There are so many advertisements telling you to take this vitamin and that supplement, but have you ever stopped to think about how much money you’re spending and whether you really need the product for your best health?
Trent Watson, an accredited practising dietician and spokesperson at the Dieticians Association of Australia recently told the Huffington Post that daily vitamin supplements can not only be unnecessary, they can also be dangerous.
“Vitamins and minerals are essential for a whole range of different processes within the body,” Watson says. “However, the interesting thing about vitamins and minerals is they are probably only needed in small amounts and not in megadose amounts found in supplements.”
According to the Victorian Government’s Better Health Channel, most of the vitamins and minerals you get from food are better than those contained in pill form, suggesting that a diet rich in plant-based foods is best to maintain optimal health.
Watson says that in some cases, large amounts of antioxidants can cause you more harm than good. He highlights several studies that have found high doses of beta-carotene have increase the risk of lung cancer in smokers, while too much vitamin E increases the risk of prostate cancer and one type of stroke.
Vitamins and other supplements are intended to replace foods, and they certainly can’t replace all of the nutrients and benefits of whole foods.

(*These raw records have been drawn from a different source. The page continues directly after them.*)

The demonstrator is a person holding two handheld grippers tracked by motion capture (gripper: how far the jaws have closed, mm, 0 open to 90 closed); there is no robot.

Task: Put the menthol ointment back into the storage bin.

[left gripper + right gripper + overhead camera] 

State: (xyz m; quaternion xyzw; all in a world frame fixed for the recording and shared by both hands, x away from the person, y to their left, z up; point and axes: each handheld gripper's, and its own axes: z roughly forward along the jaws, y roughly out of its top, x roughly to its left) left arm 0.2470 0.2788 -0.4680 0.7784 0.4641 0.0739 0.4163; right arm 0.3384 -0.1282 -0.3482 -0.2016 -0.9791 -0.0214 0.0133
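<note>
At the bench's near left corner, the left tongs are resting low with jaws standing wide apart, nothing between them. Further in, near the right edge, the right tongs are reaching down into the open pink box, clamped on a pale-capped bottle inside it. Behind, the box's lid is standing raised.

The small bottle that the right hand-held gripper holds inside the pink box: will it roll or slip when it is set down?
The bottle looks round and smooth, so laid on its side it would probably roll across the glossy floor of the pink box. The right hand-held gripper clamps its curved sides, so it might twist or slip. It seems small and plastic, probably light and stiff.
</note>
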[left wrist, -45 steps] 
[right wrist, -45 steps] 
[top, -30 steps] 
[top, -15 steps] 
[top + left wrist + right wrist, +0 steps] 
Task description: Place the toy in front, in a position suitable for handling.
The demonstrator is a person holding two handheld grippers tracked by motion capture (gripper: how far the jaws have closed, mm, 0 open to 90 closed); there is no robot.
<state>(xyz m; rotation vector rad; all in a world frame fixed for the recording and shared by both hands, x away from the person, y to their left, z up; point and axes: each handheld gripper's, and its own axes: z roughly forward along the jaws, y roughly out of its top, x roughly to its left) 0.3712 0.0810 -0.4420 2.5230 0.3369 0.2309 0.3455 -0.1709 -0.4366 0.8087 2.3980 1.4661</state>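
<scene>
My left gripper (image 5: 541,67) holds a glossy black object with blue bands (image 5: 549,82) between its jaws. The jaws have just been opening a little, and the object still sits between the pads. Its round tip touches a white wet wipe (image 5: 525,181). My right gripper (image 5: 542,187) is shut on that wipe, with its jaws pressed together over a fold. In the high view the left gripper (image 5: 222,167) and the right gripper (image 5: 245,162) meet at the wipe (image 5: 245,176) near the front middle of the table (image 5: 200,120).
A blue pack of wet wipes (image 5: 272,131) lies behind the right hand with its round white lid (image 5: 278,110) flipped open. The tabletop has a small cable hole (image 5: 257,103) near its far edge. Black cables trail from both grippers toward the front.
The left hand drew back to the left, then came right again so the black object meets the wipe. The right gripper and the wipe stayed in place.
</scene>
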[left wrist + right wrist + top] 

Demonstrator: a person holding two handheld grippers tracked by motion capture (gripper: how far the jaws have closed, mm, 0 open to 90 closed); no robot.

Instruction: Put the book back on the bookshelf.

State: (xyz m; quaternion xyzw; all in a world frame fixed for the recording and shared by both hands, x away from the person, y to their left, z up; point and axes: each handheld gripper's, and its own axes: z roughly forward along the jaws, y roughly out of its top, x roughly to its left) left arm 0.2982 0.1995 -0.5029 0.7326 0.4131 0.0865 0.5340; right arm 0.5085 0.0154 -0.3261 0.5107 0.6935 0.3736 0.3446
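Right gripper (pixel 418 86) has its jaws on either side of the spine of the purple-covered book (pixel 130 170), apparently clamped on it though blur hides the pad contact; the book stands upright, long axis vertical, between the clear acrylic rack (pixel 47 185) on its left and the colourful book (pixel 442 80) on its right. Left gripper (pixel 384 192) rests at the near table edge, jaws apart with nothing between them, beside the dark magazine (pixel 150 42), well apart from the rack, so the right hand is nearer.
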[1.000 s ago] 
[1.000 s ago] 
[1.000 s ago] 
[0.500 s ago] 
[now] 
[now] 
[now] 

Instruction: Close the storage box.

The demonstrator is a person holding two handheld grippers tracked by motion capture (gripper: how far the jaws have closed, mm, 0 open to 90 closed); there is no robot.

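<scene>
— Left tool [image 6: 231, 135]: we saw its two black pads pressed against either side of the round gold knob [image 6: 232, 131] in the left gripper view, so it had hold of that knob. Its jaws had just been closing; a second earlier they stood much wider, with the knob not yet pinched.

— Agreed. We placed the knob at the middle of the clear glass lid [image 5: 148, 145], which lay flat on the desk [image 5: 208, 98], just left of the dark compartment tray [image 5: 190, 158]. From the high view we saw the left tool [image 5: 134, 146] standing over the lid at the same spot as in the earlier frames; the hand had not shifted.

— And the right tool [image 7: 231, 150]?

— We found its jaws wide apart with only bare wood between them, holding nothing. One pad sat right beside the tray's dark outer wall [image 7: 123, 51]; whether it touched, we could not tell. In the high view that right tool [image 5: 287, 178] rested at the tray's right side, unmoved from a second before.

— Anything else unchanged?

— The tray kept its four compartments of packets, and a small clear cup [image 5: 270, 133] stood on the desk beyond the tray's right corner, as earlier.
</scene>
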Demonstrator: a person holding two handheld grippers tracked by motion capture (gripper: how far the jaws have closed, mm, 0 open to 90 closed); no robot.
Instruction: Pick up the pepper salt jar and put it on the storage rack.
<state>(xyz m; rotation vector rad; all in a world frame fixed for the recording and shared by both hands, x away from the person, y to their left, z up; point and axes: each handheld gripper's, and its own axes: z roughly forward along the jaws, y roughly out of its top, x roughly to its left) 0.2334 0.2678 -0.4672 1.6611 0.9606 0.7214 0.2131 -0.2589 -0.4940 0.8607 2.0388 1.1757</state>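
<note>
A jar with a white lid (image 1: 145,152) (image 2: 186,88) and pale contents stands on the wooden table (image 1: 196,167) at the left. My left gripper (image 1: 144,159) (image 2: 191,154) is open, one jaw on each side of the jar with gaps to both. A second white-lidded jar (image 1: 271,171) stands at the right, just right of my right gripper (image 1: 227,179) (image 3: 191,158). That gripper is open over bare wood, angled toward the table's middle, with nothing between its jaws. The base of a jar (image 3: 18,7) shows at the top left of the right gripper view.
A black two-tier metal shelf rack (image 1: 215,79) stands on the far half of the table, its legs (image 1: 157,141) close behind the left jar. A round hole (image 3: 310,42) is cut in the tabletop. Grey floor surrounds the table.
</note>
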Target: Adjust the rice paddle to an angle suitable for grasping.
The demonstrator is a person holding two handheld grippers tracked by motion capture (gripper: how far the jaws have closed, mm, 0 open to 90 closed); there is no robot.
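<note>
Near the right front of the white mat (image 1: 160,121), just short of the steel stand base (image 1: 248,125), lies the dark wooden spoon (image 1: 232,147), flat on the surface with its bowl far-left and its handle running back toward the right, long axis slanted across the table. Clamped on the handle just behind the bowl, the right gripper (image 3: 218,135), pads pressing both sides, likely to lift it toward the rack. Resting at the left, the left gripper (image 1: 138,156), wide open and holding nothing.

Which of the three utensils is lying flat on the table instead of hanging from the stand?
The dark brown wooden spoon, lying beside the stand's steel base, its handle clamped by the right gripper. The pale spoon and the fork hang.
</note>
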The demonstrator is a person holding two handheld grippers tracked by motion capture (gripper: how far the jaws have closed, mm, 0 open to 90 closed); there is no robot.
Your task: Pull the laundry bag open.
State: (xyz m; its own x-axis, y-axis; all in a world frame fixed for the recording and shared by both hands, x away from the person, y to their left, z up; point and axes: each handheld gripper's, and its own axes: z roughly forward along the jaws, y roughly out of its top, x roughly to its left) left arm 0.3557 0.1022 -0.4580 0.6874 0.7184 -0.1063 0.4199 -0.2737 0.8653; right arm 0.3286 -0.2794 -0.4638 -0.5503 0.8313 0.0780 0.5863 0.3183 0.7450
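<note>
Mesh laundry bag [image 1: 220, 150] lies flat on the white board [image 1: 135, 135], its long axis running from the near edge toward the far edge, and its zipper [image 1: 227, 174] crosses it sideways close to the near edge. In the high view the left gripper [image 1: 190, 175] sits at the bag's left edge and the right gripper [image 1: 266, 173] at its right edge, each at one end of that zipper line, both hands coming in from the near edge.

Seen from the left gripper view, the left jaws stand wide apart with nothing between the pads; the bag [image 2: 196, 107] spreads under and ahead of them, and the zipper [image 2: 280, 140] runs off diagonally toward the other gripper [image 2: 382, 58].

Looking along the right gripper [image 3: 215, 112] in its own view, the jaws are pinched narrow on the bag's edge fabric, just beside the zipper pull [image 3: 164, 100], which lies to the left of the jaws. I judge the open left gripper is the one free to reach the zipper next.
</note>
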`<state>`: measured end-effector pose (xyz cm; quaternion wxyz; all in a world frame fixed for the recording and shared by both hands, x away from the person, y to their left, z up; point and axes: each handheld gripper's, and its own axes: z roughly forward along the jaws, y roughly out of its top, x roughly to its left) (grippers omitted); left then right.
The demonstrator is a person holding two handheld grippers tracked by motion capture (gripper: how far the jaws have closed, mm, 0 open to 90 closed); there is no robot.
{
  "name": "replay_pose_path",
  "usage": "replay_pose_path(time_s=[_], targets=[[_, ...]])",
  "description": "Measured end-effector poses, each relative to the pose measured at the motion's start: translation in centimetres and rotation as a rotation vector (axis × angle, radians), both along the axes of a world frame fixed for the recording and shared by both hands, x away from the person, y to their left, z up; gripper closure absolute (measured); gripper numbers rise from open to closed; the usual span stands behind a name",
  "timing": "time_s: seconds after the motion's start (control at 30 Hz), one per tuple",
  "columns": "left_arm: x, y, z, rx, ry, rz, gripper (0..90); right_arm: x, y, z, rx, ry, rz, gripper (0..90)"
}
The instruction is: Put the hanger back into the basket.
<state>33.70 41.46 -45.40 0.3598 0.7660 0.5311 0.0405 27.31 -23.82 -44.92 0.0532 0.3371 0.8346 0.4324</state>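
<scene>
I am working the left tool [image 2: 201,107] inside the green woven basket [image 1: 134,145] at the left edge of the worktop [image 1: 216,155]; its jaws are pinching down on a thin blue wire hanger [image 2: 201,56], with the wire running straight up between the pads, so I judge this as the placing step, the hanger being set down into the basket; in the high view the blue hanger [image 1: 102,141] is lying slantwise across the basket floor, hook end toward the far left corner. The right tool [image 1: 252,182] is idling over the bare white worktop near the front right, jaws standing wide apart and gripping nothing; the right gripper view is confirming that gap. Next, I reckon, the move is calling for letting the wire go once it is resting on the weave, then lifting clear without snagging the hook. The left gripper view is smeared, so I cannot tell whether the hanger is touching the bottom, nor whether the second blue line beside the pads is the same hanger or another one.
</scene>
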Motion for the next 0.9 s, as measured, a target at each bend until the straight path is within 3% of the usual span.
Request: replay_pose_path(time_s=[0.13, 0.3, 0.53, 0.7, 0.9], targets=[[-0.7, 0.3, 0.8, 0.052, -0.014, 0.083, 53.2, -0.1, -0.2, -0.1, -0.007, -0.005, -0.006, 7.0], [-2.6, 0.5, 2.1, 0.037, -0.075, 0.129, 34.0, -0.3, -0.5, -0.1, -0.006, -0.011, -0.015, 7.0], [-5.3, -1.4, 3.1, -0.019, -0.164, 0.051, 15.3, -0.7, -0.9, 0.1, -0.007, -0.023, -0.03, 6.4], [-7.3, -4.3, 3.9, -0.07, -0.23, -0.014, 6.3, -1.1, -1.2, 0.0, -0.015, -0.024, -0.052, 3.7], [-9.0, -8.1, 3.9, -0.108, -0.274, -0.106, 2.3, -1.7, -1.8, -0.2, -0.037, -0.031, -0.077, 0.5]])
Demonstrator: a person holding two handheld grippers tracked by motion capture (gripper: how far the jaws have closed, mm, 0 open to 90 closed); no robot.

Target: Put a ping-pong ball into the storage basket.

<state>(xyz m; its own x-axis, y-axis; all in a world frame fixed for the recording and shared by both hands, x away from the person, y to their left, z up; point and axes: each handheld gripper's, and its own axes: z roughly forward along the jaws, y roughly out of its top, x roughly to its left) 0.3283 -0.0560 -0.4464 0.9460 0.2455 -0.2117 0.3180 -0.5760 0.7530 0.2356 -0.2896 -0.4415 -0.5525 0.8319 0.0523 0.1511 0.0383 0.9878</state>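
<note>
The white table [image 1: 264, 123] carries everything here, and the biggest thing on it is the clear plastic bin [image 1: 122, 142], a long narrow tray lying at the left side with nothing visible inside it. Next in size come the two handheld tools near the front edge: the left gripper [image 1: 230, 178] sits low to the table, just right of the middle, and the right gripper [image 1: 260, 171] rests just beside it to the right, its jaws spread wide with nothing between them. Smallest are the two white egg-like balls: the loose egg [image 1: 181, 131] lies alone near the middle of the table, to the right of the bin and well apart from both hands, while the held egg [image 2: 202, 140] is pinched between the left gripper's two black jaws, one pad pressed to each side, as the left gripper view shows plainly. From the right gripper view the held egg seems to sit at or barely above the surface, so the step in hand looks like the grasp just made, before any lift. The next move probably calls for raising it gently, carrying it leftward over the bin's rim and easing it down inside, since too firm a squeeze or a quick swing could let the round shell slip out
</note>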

“Someone who follows a reasonably balanced diet, which includes fruits and vegetables, whole grain breads and cereals, and some meat or meat alternative, is generally going to meet all of those nutrient requirements,” Watson says.
However, when the food on your plate falls short and doesn’t include essential nutrients such as calcium, potassium, vitamin D and vitamin B12, just some of the vitamins Australians don’t get enough of, a vitamin supplement can help ‘pick up the slack’.
Here are a few quick tips to guide your vitamin and mineral selection:
Nutrients you might be missing
It’s a challenge ensuring you get enough nutrition in the foods you ear as you get older, so here are the top vitamins and minerals to keep an eye on… And what you can do to ensure you get enough.
Vitamin B12 for red blood cells and DNA, and for maintaining a healthy nerve function. If you are low in B12, consider upping your intake of fish, meat, poultry, eggs, milk and milk products.
Folic acid (or folate) might be considered critical for pregnant women, but if you’re not getting enough fruit, vegetables or whole grains in your diet, you could be coming up short. Most breakfast cereals have some sort of folate in them, but if you’re in doubt talk to your health professional about a supplement.
Calcium plays a crucial role in maintaining strong bones. Reduce your risk of brittle bones and fractures by ensuring you get enough calcium in your diet.
Vitamin D, which helps your body absorb calcium, maintain bone density and prevent osteoporosis, can also protect against some chronic diseases. You can find sources in milk, some yoghurt, juice, salmon, tuna and eggs.
Potassium is essential for cell function and can also have a positive effect on your blood pressure and your risk of developing kidney stones. Fruits like bananas, prunes, plums and potatoes are particularly rich in potassium.
Magnesium can help keep your immune system in great shape, as well as keeping your heart health and your bones strong. You’ll find it in fruits, vegetables, nuts, beans and seeds.
Water might not sound like a vitamin or mineral, but you need it for good health. Your sense of thirst declines as you get older, so look to drink three to five glasses of water each day.